• **Activity**
Set down, word for word, every line of the material below from the one containing "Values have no" through the one containing "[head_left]", but none of its pictures.

• **Information provided**
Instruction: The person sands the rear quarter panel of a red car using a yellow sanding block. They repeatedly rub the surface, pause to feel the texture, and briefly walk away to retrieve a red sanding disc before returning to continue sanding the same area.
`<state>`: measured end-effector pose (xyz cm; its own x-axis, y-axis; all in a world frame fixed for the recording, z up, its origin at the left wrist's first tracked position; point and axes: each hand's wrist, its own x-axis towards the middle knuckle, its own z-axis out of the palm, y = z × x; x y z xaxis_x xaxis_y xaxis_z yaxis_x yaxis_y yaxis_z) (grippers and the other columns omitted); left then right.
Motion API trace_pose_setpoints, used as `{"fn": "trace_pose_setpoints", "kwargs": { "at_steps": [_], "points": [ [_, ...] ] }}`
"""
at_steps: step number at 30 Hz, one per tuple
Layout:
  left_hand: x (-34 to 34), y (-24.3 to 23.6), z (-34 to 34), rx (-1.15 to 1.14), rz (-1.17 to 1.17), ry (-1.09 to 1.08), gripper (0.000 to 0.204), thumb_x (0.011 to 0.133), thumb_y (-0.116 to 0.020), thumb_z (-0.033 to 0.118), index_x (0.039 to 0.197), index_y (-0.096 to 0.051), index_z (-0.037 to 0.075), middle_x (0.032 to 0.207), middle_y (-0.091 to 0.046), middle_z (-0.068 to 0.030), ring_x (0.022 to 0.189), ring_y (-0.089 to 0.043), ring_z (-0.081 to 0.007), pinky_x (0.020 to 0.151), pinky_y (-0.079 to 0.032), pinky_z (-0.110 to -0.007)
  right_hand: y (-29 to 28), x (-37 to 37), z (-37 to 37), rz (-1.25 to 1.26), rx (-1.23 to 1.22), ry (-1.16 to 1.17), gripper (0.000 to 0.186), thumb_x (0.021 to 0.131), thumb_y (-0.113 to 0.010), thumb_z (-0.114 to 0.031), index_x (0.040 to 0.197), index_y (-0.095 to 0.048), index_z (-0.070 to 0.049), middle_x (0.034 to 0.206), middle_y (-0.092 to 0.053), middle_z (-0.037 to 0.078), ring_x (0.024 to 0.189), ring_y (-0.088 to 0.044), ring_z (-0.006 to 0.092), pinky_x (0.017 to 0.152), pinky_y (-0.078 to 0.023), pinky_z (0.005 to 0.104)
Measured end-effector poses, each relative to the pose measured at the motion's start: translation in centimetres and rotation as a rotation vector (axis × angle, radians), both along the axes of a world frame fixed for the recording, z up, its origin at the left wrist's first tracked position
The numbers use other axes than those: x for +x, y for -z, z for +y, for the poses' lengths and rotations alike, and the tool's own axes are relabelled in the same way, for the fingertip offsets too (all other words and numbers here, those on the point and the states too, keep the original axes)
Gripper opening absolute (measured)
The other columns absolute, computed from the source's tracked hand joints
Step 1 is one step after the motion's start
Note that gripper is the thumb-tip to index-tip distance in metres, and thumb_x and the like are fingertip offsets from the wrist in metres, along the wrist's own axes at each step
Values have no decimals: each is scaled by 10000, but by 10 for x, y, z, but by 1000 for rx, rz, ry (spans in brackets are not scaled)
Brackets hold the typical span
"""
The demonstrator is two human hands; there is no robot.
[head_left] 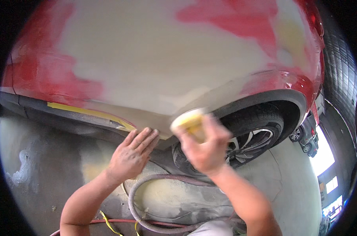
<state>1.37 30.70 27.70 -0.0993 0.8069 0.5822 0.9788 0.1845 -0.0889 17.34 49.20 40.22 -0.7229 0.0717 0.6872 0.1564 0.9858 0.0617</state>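
Note:
A red car's rear side panel fills the upper view, with broad beige-grey sanded patches over the red paint. My right hand, smeared by motion, grips a round yellow-and-white sanding pad. The pad lies against the panel's lower corner, just in front of the wheel arch. My left hand is stretched out, its fingertips resting on the panel's bottom edge beside the end of a yellow masking tape strip. Nothing shows in that hand.
The car's rear wheel sits right behind my right hand. A grey ribbed hose loops on the dusty floor below, near a red hose and loose yellow strips. Another car stands at the far right.

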Motion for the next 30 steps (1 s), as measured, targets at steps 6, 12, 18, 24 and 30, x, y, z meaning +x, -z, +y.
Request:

• **Task answer**
Values have no decimals: each is scaled by 10000, but by 10 for x, y, z, but by 1000 for rx, rz, ry (spans in brackets are not scaled)
Brackets hold the typical span
"""
The demonstrator is two human hands; there is no robot.
[head_left] 

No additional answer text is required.